Who were they?

This is Gaither Pratt and Hubert Pearce. Gaither was a scientist, and pretty much the second-in-command at the Duke Parapsychology Laboratory. Hubert Pearce was the best ESP subject they ever found. Look at them. They are 22 and 27 in this photo. So serious. They’re just starting out in their lives. Both wanted to become ministers at one point. Gaither changed his mind, but Hubert did go on to become a Methodist minister in Arkansas.
And both are now dead. I can never meet them. But I’ve been writing about what they were like for the past month or so. It’s insane when you think about it. I’ve been searching through various archives to find film footage of them, but so far I haven’t turned anything up. But I am in touch with their children, who have been helping. I was just emailing with Gaither’s daughter Ellen last night. And I have talked to a bunch of people who knew them. But still. It’s weird. Luckily, there are a lot of records, tons of letters. I can immerse myself in the correspondence and get a feel for what they were like, and their relationships with other people.
I rescheduled my library visit yesterday. It was just too hot. It would have made an enjoyable thing not fun. I want to go when I can enjoy myself. But this weather is getting to me. I’m doing another fun thing tonight, I’m being interviewed on a BBC show about the cold case book, but right now I’m dreading getting on the subway and going uptown. I’m going to get there early to give myself a chance to cool down before the interview.

The second a fort is provided, a cat jumps in to occupy it.
My friends pointed out that there’s a Popeye’s next to my gym and how messed up is that?

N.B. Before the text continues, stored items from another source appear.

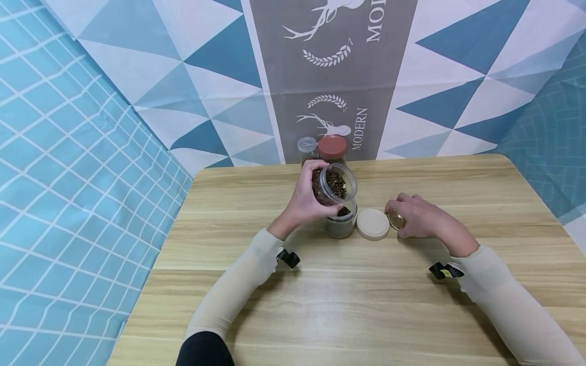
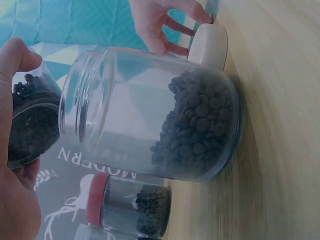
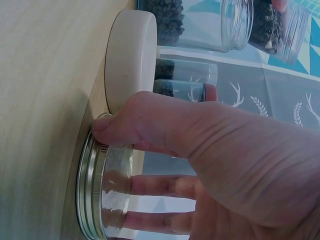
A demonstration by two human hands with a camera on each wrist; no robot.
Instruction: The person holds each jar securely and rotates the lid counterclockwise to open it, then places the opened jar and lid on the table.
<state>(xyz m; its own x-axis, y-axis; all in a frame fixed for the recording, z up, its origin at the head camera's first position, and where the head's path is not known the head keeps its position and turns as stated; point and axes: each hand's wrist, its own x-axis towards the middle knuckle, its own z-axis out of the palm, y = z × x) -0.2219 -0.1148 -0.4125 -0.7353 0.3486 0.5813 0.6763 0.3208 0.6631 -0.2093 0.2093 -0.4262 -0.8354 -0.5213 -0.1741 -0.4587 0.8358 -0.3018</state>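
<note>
My left hand [image 1: 308, 199] grips a clear jar of dark pellets [image 1: 336, 184], tilted with its open mouth over a wider glass jar [image 1: 340, 226]. That wider jar stands uncapped on the table; in the left wrist view dark pellets [image 2: 192, 125] lie in its bottom part. My right hand [image 1: 423, 217] holds a gold-rimmed clear lid [image 1: 396, 220] by its edge, low at the table surface; in the right wrist view the thumb and fingers spread around the lid [image 3: 95, 187]. A cream round lid [image 1: 373, 224] lies between the wider jar and the gold-rimmed lid.
Behind the held jar stand a red-lidded jar [image 1: 332, 146] and a smaller clear-lidded jar [image 1: 306, 145], near the back edge of the wooden table [image 1: 320, 310]. A patterned cloth [image 1: 339, 81] hangs behind the table.
</note>
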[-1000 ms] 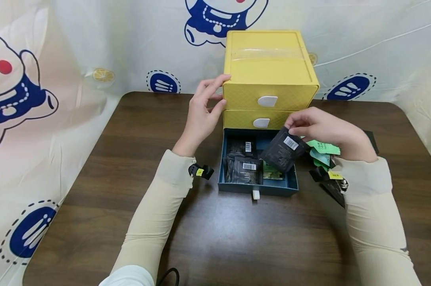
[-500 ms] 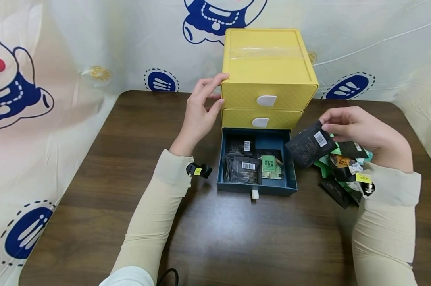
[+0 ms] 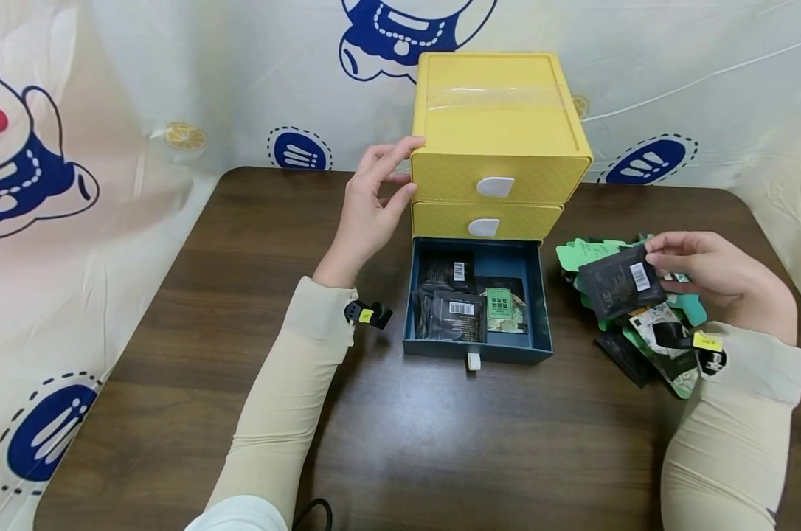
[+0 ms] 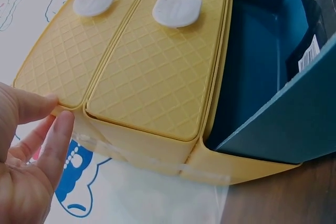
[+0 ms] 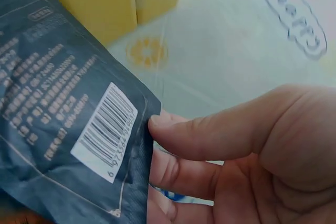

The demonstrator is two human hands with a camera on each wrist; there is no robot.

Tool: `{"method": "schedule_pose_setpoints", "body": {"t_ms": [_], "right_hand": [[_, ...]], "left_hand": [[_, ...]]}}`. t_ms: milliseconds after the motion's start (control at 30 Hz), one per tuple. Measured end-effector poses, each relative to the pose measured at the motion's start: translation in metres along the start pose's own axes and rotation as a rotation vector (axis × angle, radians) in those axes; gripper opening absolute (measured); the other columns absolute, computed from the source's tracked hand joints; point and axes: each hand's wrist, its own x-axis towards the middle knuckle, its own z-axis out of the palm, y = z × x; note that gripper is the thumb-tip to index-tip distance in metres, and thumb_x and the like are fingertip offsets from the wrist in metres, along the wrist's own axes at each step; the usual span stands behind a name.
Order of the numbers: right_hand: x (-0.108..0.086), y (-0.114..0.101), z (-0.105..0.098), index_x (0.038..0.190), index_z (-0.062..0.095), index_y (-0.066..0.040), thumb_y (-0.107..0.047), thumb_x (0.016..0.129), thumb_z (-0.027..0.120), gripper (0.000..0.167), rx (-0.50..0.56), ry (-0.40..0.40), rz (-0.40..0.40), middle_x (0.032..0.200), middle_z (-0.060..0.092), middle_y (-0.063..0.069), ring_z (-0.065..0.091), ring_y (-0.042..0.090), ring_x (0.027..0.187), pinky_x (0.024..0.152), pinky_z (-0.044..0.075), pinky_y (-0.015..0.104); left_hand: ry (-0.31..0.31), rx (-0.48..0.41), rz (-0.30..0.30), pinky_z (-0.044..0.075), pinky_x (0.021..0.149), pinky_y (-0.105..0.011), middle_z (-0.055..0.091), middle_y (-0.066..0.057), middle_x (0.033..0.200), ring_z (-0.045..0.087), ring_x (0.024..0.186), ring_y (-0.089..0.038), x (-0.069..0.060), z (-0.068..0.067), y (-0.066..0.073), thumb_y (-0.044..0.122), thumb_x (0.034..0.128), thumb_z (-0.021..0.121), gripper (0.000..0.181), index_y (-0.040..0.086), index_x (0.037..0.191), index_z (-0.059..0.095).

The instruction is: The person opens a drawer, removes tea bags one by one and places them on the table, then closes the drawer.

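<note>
A black sachet [image 3: 622, 282] with a white barcode label is pinched at its edge between the thumb and fingers of my right hand [image 3: 726, 276]. In the right wrist view the same sachet [image 5: 68, 114] shows fine print on its face. Beneath it lies a pile of green and black sachets [image 3: 666, 335]. My left hand [image 3: 374, 203] touches the left front corner of a yellow drawer box [image 3: 500, 107] with its fingers extended. The lowest drawer [image 3: 545, 317], dark blue inside, is pulled out. It holds several black sachets [image 3: 459, 316] and one with a green label [image 3: 500, 304].
Two upper drawers with white tabs [image 4: 177, 10] are closed in the box. A white pull tab [image 3: 473, 361] sticks out from the open drawer's front. The brown table [image 3: 400, 442] meets a printed white curtain [image 3: 241, 81] behind. A black cable [image 3: 317, 505] lies near the front edge.
My right hand has carried the black sachet from above the drawer rightward to the pile, uncovering the green-labelled sachet in the drawer. My left hand stays at the box corner.
</note>
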Motion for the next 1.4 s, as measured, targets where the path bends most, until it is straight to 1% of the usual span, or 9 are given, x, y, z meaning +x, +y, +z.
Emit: {"method": "schedule_pose_setpoints", "body": {"t_ms": [333,533,667,767,833,967,1067,1167,1400], "right_hand": [[-0.002,0.039,-0.014,0.088,0.064,-0.037,-0.012,0.104,0.049,0.033,0.231,0.031,0.044,0.082,0.060,-0.015,0.059,0.005,0.076,0.069,0.058,0.019],[-0.003,0.043,-0.016,0.086,0.065,-0.040,-0.018,0.105,0.047,0.034,0.181,0.027,0.091,0.082,0.063,-0.016,0.063,0.003,0.077,0.071,0.059,0.019],[-0.007,0.042,-0.015,0.117,0.067,-0.019,-0.024,0.106,0.044,0.027,0.002,0.084,0.126,0.082,0.063,-0.021,0.062,-0.001,0.078,0.072,0.058,0.019],[-0.010,0.040,-0.012,0.139,0.048,0.007,-0.027,0.107,0.042,0.048,-0.082,0.125,0.142,0.083,0.061,-0.024,0.061,-0.005,0.079,0.072,0.058,0.018],[-0.013,0.036,-0.009,0.142,0.041,0.011,-0.032,0.106,0.042,0.056,-0.098,0.147,0.144,0.082,0.060,-0.026,0.060,-0.007,0.078,0.071,0.057,0.016],[-0.015,0.023,-0.006,0.124,0.062,-0.023,-0.041,0.105,0.042,0.033,-0.056,0.180,0.076,0.080,0.062,-0.029,0.061,-0.007,0.076,0.069,0.057,0.016],[-0.016,0.008,-0.002,0.102,0.058,-0.040,-0.043,0.102,0.047,0.011,-0.023,0.183,0.020,0.081,0.065,-0.028,0.063,-0.005,0.077,0.069,0.057,0.015],[-0.017,-0.013,0.004,0.104,0.057,-0.039,-0.043,0.101,0.050,0.008,-0.076,0.168,-0.044,0.083,0.066,-0.026,0.064,-0.003,0.078,0.069,0.056,0.015],[-0.013,-0.061,0.027,0.117,0.063,-0.024,-0.029,0.104,0.052,0.019,-0.160,0.114,-0.199,0.088,0.070,-0.019,0.067,0.002,0.082,0.072,0.057,0.014]], "left_hand": [[0.013,-0.010,0.038,0.063,0.080,-0.036,0.053,-0.010,0.128,0.068,0.106,-0.022,0.000,-0.001,-0.002,0.002,0.0945,0.063,0.047,0.016,0.139,0.059],[0.016,-0.013,0.041,0.062,0.082,-0.037,0.053,-0.010,0.128,0.067,0.107,-0.021,0.000,0.002,-0.003,0.003,0.0953,0.062,0.046,0.016,0.139,0.059],[0.013,0.027,0.063,0.062,0.082,-0.034,0.052,-0.011,0.129,0.067,0.107,-0.021,-0.001,0.004,-0.001,0.001,0.0955,0.061,0.047,0.017,0.140,0.058],[0.013,0.045,0.083,0.063,0.080,-0.033,0.052,-0.011,0.128,0.067,0.106,-0.020,-0.001,0.006,0.000,0.001,0.0957,0.061,0.047,0.017,0.140,0.057],[0.011,0.047,0.084,0.063,0.080,-0.033,0.053,-0.011,0.127,0.067,0.105,-0.020,-0.002,0.006,0.000,0.001,0.0957,0.061,0.047,0.017,0.140,0.057],[0.009,0.051,0.087,0.063,0.079,-0.032,0.053,-0.011,0.126,0.067,0.105,-0.020,-0.001,0.005,0.000,0.002,0.0959,0.061,0.047,0.017,0.140,0.057],[0.012,0.048,0.090,0.063,0.078,-0.033,0.053,-0.012,0.126,0.067,0.104,-0.021,-0.001,0.005,-0.001,0.002,0.0960,0.061,0.047,0.017,0.140,0.057],[0.018,0.045,0.093,0.063,0.078,-0.034,0.053,-0.012,0.126,0.067,0.104,-0.022,-0.002,0.005,-0.003,0.001,0.0960,0.060,0.047,0.016,0.140,0.057],[0.019,0.064,0.097,0.062,0.078,-0.029,0.052,-0.012,0.127,0.067,0.106,-0.023,-0.004,0.005,-0.006,0.002,0.0968,0.060,0.048,0.018,0.142,0.056]]}}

Procedure done! Thank God I no longer have that hanging over me, or any other medical procedure. I’m drinking coffee with half and half, the way it should be drunk, (is the grammar correct there, because that doesn’t seem quite right) and I am done done done. My hand is bruised from the needle that fed me the drugs to make the procedure bearable, but again, I am done. I am begging the medical establishment to come up with a better way, however. I don’t have to do this again for five years, you can do it in five years, I just know you can.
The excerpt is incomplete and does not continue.